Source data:
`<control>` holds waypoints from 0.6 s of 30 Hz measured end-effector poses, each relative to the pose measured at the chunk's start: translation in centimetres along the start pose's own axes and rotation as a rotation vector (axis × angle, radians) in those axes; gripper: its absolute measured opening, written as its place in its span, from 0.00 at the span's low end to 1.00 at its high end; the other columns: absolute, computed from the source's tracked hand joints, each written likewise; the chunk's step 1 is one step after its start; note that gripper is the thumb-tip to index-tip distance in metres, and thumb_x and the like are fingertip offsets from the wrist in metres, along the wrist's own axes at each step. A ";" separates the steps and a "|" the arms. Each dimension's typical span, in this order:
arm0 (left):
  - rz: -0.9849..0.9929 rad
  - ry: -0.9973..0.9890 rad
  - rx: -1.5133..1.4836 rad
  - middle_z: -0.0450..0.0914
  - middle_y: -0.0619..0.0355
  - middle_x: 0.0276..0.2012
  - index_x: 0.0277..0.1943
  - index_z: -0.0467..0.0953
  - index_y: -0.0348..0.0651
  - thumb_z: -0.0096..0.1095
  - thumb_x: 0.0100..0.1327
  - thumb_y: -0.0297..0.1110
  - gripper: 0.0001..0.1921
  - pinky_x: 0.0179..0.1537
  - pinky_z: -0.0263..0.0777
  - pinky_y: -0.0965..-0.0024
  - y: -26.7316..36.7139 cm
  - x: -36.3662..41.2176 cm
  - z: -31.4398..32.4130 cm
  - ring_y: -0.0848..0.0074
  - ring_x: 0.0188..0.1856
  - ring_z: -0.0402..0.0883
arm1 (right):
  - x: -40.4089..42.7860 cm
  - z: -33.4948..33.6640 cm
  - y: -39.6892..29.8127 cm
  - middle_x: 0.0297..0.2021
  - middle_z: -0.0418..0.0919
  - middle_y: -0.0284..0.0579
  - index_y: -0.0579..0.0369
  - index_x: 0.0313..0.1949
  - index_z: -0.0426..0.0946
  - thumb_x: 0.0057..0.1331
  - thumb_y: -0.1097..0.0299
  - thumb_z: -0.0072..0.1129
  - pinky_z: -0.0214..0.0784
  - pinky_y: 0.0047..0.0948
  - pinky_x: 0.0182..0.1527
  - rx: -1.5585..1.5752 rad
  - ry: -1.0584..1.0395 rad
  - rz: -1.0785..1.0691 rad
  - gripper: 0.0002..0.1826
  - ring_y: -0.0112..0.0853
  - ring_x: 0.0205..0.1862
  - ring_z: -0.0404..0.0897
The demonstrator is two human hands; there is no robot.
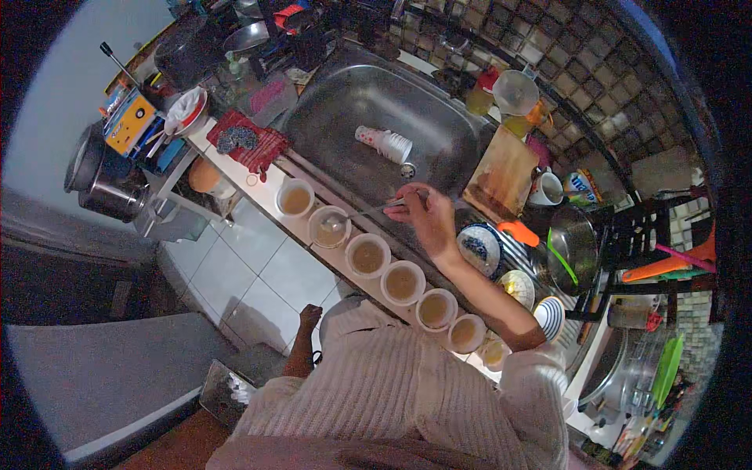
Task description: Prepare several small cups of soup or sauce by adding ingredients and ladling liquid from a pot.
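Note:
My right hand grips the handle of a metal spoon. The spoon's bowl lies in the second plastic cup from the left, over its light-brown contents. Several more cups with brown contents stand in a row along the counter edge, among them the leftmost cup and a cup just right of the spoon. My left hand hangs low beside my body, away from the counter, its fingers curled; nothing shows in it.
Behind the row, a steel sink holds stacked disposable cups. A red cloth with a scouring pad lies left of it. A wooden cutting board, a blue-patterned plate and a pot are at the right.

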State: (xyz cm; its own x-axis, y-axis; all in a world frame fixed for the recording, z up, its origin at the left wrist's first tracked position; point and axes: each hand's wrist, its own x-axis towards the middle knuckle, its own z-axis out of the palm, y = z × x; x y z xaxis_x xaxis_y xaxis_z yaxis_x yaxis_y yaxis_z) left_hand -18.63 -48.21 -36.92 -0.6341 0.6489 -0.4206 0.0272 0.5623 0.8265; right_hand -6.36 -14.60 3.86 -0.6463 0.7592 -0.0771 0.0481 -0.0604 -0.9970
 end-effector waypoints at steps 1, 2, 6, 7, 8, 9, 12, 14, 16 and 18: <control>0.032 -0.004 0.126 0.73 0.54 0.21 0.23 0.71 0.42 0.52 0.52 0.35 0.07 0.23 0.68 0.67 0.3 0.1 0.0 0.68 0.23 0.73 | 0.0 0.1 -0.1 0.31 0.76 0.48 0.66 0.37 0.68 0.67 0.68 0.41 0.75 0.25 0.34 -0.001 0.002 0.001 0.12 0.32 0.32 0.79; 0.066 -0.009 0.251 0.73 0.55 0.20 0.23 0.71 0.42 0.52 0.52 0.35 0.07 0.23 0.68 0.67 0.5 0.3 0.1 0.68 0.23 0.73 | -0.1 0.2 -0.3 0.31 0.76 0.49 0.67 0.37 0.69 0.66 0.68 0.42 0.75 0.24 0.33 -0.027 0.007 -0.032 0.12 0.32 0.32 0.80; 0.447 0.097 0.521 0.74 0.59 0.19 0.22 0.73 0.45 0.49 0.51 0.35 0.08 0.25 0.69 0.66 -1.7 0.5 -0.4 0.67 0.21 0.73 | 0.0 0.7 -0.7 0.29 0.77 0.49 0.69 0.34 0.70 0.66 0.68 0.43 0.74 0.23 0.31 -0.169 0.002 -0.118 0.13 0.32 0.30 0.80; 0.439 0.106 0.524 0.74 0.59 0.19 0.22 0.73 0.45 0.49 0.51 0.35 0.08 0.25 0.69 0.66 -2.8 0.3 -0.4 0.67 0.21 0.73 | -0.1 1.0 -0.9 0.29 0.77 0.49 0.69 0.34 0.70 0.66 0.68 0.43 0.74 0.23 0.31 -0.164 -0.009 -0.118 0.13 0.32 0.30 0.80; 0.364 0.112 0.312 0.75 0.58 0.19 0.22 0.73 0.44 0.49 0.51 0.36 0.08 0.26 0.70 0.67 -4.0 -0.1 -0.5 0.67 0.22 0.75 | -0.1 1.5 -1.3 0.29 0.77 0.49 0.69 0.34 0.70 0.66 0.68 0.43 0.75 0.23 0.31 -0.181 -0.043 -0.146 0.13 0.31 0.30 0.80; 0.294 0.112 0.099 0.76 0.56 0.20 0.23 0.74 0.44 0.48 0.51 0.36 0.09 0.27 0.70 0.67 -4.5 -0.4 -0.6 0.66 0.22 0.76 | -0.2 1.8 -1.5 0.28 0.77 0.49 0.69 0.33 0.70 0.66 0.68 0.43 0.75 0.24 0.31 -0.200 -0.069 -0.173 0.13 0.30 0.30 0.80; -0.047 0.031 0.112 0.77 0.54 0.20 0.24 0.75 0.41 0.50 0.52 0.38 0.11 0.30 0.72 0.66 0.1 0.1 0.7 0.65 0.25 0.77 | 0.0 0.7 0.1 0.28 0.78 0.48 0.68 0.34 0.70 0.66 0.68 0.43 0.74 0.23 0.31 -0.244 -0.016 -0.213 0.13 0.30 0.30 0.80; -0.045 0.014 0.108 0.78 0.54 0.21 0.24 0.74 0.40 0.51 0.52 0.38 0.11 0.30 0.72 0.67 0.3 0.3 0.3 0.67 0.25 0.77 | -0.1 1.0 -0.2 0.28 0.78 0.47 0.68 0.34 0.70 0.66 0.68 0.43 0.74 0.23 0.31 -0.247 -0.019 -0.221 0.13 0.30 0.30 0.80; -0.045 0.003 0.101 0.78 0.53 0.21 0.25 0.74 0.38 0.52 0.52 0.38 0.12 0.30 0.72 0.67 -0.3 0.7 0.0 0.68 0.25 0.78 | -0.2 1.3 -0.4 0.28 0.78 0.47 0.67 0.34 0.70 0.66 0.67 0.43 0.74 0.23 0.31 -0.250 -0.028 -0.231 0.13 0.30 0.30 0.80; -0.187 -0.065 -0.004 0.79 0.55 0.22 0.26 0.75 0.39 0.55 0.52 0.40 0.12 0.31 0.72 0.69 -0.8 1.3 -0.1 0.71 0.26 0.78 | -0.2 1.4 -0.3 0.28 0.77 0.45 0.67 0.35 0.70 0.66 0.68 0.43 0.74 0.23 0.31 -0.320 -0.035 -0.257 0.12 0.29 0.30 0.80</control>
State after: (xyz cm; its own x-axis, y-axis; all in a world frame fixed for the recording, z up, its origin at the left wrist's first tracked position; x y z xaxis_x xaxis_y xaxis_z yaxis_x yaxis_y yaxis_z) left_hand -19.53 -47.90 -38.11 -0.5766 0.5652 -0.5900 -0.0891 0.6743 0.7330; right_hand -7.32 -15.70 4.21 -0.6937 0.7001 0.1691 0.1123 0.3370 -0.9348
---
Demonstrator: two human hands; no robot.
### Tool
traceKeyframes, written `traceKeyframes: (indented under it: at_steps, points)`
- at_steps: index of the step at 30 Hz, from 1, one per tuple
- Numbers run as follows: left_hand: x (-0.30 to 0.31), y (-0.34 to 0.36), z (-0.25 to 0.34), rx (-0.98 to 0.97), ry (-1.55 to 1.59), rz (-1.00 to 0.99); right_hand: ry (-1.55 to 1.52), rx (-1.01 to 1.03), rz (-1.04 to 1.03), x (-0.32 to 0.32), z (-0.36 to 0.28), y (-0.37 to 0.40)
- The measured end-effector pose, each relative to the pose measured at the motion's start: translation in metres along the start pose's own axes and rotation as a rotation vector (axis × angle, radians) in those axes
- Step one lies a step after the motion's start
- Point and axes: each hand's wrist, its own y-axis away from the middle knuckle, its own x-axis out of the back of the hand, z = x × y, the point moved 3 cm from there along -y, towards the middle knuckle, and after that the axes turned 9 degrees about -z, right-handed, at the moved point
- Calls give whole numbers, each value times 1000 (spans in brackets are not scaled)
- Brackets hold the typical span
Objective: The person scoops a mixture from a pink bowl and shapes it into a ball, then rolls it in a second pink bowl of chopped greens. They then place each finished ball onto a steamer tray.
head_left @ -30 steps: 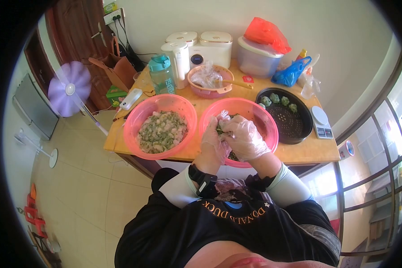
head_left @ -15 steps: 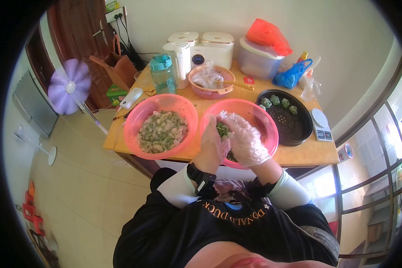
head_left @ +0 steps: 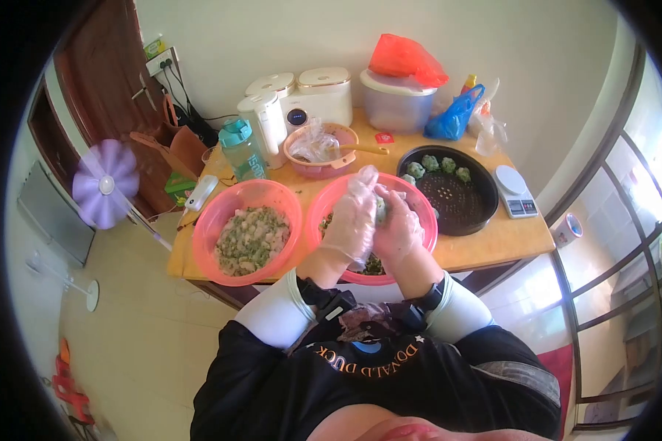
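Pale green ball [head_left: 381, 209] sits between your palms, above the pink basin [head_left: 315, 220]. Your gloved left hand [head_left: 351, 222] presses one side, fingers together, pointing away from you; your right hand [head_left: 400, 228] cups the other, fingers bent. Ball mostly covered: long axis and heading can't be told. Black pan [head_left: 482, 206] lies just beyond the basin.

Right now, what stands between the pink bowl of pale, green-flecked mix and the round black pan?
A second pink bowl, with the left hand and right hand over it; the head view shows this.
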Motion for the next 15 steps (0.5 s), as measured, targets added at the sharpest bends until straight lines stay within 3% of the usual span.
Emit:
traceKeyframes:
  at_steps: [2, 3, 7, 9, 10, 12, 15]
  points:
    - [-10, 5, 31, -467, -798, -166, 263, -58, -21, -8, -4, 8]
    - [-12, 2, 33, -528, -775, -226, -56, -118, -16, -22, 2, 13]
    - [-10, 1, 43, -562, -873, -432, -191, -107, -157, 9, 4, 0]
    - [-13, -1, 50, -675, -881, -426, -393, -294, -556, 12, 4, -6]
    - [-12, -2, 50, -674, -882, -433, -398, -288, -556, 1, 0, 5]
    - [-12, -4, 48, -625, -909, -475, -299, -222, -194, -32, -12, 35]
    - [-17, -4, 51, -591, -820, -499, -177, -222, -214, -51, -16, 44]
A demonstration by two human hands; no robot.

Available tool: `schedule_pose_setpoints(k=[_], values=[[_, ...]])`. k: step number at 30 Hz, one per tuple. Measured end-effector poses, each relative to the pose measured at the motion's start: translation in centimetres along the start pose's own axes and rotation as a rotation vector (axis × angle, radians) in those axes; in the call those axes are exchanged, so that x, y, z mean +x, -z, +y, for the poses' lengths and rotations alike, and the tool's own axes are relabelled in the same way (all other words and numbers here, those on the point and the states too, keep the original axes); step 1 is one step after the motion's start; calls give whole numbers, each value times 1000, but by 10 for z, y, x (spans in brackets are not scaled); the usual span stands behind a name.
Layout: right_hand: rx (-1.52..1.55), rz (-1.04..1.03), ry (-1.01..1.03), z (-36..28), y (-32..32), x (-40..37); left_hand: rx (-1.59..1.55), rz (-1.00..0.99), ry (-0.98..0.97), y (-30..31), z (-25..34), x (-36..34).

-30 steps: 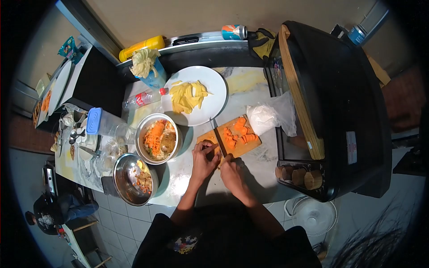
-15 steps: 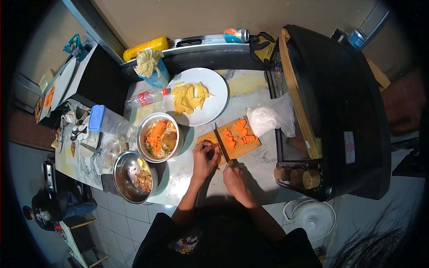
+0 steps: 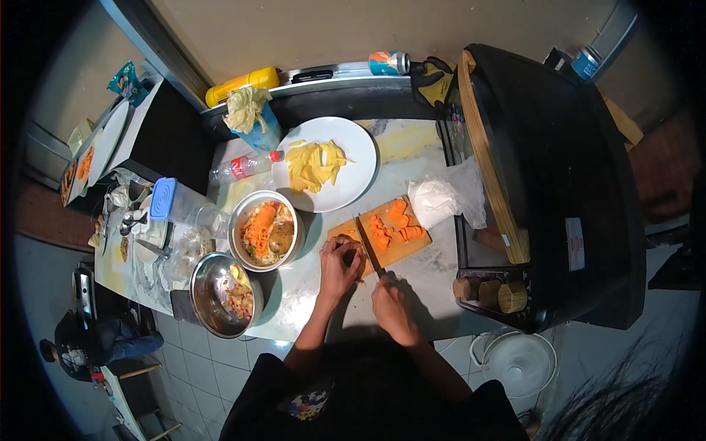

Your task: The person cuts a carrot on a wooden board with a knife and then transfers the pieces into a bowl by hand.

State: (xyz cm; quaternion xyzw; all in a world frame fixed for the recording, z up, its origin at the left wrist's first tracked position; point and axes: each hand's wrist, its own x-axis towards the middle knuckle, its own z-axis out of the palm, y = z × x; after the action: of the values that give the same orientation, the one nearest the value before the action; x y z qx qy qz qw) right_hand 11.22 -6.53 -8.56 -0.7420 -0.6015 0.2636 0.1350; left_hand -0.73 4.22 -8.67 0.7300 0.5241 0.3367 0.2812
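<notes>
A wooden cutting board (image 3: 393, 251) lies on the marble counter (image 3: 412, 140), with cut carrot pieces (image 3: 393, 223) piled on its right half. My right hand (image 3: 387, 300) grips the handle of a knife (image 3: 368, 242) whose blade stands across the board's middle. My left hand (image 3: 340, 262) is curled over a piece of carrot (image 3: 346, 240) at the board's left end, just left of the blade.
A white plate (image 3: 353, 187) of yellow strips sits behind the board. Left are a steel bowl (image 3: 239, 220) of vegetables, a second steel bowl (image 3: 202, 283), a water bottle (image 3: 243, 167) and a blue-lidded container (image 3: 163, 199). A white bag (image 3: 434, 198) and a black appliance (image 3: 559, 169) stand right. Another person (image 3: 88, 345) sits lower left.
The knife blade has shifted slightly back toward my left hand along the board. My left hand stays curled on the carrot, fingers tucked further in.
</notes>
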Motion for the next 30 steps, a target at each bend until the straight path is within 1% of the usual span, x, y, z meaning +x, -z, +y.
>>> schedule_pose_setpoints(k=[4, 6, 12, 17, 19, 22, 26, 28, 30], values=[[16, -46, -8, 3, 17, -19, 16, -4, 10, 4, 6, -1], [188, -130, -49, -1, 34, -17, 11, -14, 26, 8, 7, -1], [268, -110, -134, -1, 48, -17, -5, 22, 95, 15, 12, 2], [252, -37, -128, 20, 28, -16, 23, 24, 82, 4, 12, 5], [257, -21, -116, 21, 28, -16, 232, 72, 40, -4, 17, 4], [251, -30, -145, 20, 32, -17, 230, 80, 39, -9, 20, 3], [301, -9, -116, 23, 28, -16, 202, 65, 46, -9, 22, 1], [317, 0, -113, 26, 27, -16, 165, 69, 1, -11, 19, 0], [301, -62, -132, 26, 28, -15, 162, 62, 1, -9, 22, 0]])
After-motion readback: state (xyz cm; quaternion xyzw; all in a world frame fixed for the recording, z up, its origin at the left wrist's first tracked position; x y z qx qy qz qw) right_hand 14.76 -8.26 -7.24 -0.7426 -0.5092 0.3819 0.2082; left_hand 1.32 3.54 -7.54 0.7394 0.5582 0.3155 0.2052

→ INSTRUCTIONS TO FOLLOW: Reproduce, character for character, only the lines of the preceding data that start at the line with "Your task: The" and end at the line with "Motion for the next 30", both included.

→ ANSWER SECTION:
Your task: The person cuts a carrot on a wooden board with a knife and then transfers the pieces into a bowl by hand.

State: (xyz cm; quaternion xyzw; all in a world frame fixed for the recording, z up, its origin at the left wrist's first tracked position; point and axes: each hand's wrist, its own x-axis towards the middle knuckle, its own z-axis out of the palm, y = z × x; after the action: of the values that give the same orientation, the one nearest the value before the action; x y z qx qy qz qw) right_hand 11.22 -6.53 -8.56 -0.7420 -0.6015 0.2636 0.1350; left_hand -0.73 4.22 -8.67 0.7300 0.5241 0.3367 0.2812
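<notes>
A wooden cutting board (image 3: 393, 251) lies on the marble counter (image 3: 412, 140), with cut carrot pieces (image 3: 393, 223) piled on its right half. My right hand (image 3: 387, 300) grips the handle of a knife (image 3: 368, 242) whose blade stands across the board's middle. My left hand (image 3: 340, 262) is curled over a piece of carrot (image 3: 346, 240) at the board's left end, just left of the blade.
A white plate (image 3: 353, 187) of yellow strips sits behind the board. Left are a steel bowl (image 3: 239, 220) of vegetables, a second steel bowl (image 3: 202, 283), a water bottle (image 3: 243, 167) and a blue-lidded container (image 3: 163, 199). A white bag (image 3: 434, 198) and a black appliance (image 3: 559, 169) stand right. Another person (image 3: 88, 345) sits lower left.
The knife blade has shifted slightly back toward my left hand along the board. My left hand stays curled on the carrot, fingers tucked further in.
</notes>
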Motion for the next 30 steps, a target at each bend until the straight path is within 1% of the usual span, x, y, z meaning +x, -z, +y.

This completes the required output.